So you start as I proposed, with each thread claiming a whole row via a shared counter. When it gets to the end of a row, atomic fetch_add to get a new row to work on. Once you run out of fresh rows, threads can go back and look for arrays with arr[i].work_pos < arr[i].length.
Inside each row, you have a struct with the array itself (which records the length), and an atomic current-position counter, and another atomic counter for the number of threads currently working on this sub-array.
While working on an inner array, a thread atomically increments the position-within-array counter for that inner array, using that as the position of the next DoWork. So it's still a full memory barrier between every DoWork call (or unroll to claim 2 at a time and then do them), but contention is greatly reduced for most of the total run time because this will be the only thread incrementing that counter. (Until later threads jump in and start helping)
An atomic RMW on a cache line that stays hot in this core's L1d cache is much cheaper than an atomic RMW on a line when we have to request it from another core. So we want the per-row struct to be allocated separately, ideally contiguous with the row data like in C struct { _Atomic size_t work_pos; size_t len; atomic_int thread_active; struct work arr[]; }; with a "flexible array member" (so arbitrary-length array is contiguous with the end of the struct), or another level of indirection to just have a pointer/reference to an array.
Or if you can use the first 2 elements of an array of integers for this atomic bookkeeping, that also works. The outer array should be an array of references to these structs, not by value where multiple control blocks will share a cache line. False sharing would be about as bad as true sharing. And having pairs of threads contend with each other would be nearly as bad as all threads contending for the same single counter, if DoWork is slow enough that either way there's usually just one request for it in flight by one core.
Then the fun part comes at the end, when an Interlocked.Increment on the rowIndex returns an index past the end. Then that thread has to find an in-progress row to help with. Ideally this could be even distributed over still-working threads.
Perhaps we should have an array that records which row each thread is working on, with an entry for each thread? So threads looking for a place to help can scan through that and find the array with the highest work_left / threads_working. (That's why I suggested a thread-count member in the control block).
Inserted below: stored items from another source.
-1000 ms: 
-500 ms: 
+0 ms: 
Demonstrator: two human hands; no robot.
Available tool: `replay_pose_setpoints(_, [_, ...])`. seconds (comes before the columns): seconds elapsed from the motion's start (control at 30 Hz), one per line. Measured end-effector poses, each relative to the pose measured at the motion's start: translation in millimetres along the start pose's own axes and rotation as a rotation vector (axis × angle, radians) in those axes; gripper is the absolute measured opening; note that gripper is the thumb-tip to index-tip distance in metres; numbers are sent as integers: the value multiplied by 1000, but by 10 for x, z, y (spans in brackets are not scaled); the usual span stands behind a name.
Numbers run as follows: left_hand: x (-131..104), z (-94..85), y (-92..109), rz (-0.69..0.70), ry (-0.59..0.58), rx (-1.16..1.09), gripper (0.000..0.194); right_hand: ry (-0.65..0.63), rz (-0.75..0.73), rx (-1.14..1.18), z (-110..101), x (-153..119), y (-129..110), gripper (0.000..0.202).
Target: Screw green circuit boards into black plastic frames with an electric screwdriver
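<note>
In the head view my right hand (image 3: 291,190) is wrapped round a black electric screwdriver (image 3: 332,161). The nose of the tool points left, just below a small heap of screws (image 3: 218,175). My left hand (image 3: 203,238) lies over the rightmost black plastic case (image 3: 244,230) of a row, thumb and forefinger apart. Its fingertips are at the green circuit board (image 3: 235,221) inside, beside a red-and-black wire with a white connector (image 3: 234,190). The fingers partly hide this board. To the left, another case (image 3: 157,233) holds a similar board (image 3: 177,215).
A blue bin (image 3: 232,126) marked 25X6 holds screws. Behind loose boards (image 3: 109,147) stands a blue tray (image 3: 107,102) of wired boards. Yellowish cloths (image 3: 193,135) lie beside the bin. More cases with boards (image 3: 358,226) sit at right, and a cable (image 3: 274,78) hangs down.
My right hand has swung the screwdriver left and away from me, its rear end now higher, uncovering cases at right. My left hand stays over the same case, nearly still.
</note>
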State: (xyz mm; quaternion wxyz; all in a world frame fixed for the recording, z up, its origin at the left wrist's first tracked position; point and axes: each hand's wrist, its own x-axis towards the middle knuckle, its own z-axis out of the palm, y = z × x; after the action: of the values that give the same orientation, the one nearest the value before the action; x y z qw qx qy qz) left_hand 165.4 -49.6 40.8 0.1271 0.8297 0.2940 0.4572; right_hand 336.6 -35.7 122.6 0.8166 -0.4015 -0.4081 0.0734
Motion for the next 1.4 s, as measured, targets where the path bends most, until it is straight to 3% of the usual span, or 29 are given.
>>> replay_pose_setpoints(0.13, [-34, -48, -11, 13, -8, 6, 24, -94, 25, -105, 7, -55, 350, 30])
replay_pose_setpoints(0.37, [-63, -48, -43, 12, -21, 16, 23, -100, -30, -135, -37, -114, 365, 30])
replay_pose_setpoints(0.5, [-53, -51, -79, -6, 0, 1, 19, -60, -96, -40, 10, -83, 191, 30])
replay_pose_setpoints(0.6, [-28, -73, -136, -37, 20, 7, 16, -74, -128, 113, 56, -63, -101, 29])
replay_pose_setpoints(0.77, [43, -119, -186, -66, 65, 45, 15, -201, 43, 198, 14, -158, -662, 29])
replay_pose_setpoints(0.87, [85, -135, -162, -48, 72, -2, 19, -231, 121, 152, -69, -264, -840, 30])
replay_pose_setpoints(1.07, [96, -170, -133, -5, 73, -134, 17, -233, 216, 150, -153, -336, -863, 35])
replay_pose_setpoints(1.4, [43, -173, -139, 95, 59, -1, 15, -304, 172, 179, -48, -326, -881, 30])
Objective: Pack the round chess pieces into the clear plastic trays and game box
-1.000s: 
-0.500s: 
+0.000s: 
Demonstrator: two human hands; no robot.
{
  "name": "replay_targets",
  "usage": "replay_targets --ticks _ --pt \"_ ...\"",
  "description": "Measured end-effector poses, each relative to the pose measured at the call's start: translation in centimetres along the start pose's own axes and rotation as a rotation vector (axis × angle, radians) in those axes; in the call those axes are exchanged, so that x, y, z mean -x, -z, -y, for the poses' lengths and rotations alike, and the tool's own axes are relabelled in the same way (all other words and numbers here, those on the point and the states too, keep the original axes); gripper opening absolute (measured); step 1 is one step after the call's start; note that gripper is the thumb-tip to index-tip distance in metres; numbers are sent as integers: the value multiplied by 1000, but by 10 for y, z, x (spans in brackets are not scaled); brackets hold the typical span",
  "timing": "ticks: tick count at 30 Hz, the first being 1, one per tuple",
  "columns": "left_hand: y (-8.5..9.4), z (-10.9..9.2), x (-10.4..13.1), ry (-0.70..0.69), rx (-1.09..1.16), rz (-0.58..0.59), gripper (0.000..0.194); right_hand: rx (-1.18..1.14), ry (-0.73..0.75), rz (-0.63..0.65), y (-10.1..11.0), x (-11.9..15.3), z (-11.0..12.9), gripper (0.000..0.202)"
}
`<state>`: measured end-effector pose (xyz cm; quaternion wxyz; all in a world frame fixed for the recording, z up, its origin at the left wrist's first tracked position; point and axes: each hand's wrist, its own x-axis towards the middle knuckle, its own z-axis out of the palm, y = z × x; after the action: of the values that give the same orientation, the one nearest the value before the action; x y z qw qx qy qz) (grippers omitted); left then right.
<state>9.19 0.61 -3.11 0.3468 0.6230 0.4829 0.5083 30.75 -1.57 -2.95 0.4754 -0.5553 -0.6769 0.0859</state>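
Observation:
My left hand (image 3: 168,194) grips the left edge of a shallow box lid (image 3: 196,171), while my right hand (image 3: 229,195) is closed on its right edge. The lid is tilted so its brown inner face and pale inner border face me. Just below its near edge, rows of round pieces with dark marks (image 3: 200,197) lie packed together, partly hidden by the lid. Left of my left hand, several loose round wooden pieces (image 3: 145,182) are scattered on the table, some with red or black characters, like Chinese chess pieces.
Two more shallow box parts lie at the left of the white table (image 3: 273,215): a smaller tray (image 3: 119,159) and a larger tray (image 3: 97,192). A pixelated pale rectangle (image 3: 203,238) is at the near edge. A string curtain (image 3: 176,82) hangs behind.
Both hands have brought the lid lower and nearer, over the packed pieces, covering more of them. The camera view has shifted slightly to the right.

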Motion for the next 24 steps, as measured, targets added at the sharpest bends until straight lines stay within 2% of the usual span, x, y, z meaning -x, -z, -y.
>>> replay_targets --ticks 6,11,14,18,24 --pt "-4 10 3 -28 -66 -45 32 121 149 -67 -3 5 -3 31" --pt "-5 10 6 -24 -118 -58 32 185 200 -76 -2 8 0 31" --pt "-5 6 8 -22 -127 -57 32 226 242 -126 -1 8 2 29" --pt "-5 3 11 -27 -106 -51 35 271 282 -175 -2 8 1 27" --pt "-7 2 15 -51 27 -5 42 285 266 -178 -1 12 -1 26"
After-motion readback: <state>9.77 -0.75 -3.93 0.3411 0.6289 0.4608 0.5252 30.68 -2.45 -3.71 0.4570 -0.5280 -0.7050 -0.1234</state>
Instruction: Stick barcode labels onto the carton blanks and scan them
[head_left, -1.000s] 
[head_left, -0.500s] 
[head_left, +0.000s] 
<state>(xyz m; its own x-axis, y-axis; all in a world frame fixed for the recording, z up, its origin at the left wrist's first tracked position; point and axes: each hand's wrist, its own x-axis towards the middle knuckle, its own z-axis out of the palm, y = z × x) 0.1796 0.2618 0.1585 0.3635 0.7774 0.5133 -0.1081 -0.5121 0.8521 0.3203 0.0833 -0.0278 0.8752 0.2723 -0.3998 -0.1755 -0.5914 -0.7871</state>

Races in atomic stores of a pointer/reference to this array vs. readers reading one entry at a time aren't a problem; if an array was almost done, we wouldn't have wanted to pick it anyway, and we'll find somewhere useful to join.
If you naively just search backward from the end of the outer array, new threads will pile on to the last incomplete row, even if it's almost done, and create lots of contention for its atomic counters. But you also don't want to have to search over the whole outer array every time, if it could be large-ish. (If not, if rows are long but there aren't many of them, then that's fine.)
Reading the atomic work_pos counter that another thread is using will disturb that thread, as it loses exclusive ownership so its next Interlocked.Increment will be slower. So we'd like to avoid threads needing to find new rows to jump in on too frequently.
If we had a good heuristic for them to say that a row looks "good enough" and jump in immediately, instead of looking at all active / incomplete rows every time, that could reduce contention. But only if it's a good enough heuristic to make good choices.
Another way to reduce contention is to minimize how often a thread gets to the end of a row. Choosing the larger work_left / threads_working should achieve that, as that should be a decent approximation of which row will be completed last.
Multiple threads choosing at the same time might all pick the same row, but I don't think we can be perfect (or it would be too expensive). We can detect this when they use Interlocked.Increment to add themselves to the number of threads working on this row. Fallback to the second-longest estimated time row could be appropriate, or check if this is still the estimated-slowest row with the extra workers.
This doesn't have to be perfect; this is all just cleanup at the end of things, after running with minimal contention most of the time. As long as DoWork isn't too cheap relative to inter-thread latency, it's not a disaster if we sometimes have a bit more contention than was necessary.
Perhaps you'd also want some heuristic for a thread stopping itself before all the work is done could be useful, if there are other things a CPU core could be doing. (Or for this thread to be doing, in a pool of worker threads.)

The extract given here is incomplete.